[TASK PROMPT]:
Of all the lines in the entries, how many carry the word "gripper"? The reply is that number and no more.
------------
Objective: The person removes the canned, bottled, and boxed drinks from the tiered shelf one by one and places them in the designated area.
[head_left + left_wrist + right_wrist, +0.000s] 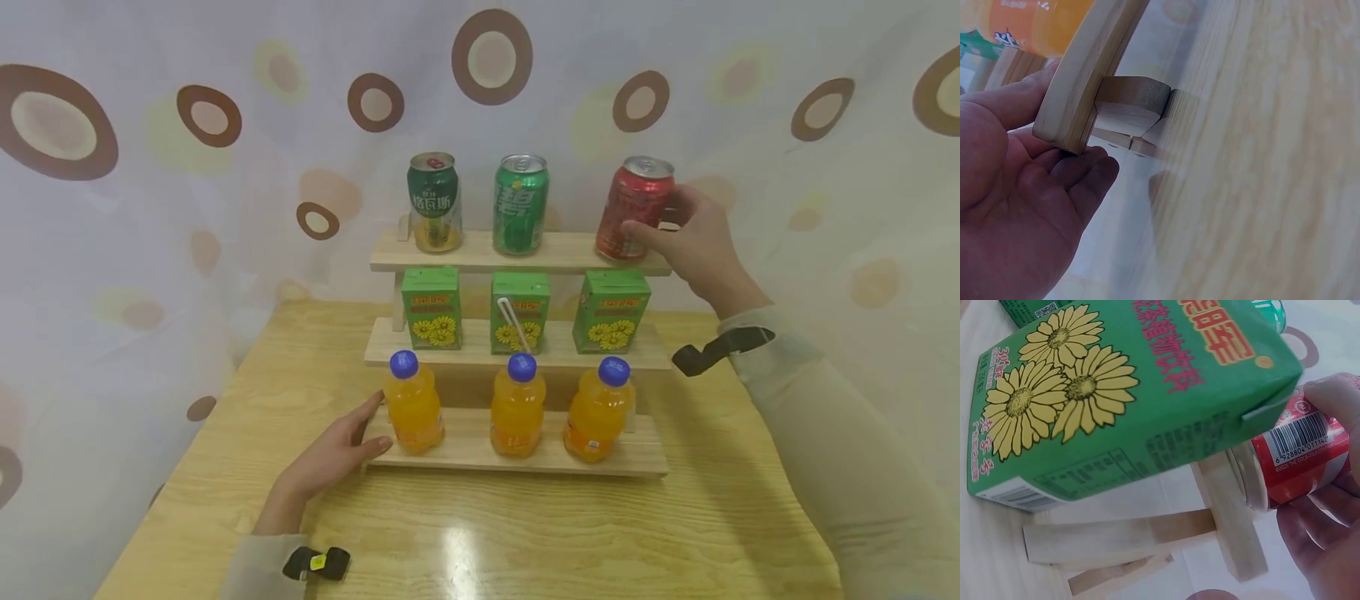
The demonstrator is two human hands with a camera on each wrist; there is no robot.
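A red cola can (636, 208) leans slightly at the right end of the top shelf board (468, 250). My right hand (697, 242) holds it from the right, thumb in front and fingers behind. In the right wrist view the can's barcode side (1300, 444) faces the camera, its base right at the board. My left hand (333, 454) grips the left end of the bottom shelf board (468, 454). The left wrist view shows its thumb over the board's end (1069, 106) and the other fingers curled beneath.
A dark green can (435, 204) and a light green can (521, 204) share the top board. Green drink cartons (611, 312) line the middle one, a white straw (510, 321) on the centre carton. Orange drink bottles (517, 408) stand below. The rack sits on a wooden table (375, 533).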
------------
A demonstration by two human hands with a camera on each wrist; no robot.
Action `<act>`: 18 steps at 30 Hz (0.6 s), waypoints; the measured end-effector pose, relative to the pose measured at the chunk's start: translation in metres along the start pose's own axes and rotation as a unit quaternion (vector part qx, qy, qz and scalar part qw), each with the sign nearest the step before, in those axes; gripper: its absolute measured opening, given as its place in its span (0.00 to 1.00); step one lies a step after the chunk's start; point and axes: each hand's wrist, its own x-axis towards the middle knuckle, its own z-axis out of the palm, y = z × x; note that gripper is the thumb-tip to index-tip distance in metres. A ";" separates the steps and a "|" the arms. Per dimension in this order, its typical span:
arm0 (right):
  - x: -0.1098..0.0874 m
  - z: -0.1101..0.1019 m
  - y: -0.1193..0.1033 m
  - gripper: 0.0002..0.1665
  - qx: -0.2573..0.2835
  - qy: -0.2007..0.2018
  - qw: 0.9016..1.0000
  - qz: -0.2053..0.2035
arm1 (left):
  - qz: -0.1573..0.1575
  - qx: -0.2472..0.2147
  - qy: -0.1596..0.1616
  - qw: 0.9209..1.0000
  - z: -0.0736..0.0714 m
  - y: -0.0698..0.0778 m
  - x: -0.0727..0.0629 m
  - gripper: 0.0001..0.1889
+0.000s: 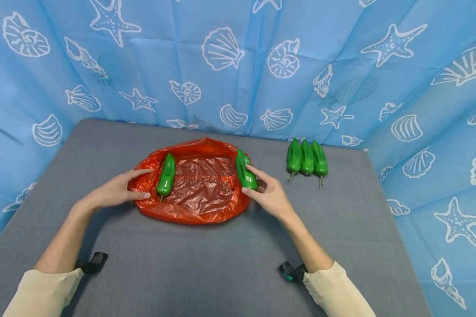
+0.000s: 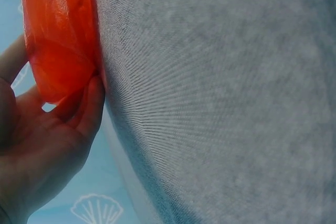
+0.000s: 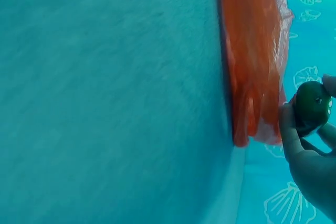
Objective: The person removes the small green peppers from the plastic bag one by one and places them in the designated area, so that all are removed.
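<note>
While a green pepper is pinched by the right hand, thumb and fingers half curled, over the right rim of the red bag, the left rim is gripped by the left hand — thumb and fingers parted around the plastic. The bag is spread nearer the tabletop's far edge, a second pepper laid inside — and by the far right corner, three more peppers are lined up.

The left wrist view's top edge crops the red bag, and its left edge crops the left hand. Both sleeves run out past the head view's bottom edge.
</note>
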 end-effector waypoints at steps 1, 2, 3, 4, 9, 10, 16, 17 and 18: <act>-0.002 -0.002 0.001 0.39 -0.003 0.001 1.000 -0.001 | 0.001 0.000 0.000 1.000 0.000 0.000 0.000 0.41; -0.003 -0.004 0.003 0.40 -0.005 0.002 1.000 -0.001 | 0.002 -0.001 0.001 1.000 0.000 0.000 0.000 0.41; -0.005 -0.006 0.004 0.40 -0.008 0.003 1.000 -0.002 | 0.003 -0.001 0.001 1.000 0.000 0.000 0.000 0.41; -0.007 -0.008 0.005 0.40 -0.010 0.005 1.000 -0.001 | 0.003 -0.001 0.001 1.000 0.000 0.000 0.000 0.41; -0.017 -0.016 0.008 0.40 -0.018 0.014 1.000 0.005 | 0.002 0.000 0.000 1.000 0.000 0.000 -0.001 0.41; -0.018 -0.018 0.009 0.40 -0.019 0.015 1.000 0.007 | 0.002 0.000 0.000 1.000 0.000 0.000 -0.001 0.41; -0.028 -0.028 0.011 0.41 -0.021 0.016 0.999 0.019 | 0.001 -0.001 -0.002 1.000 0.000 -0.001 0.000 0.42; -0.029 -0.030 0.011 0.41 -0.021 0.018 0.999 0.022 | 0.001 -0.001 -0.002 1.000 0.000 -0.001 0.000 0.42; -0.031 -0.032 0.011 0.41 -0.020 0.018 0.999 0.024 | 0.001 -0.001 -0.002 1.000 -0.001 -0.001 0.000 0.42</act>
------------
[WRITTEN REPLY]:
3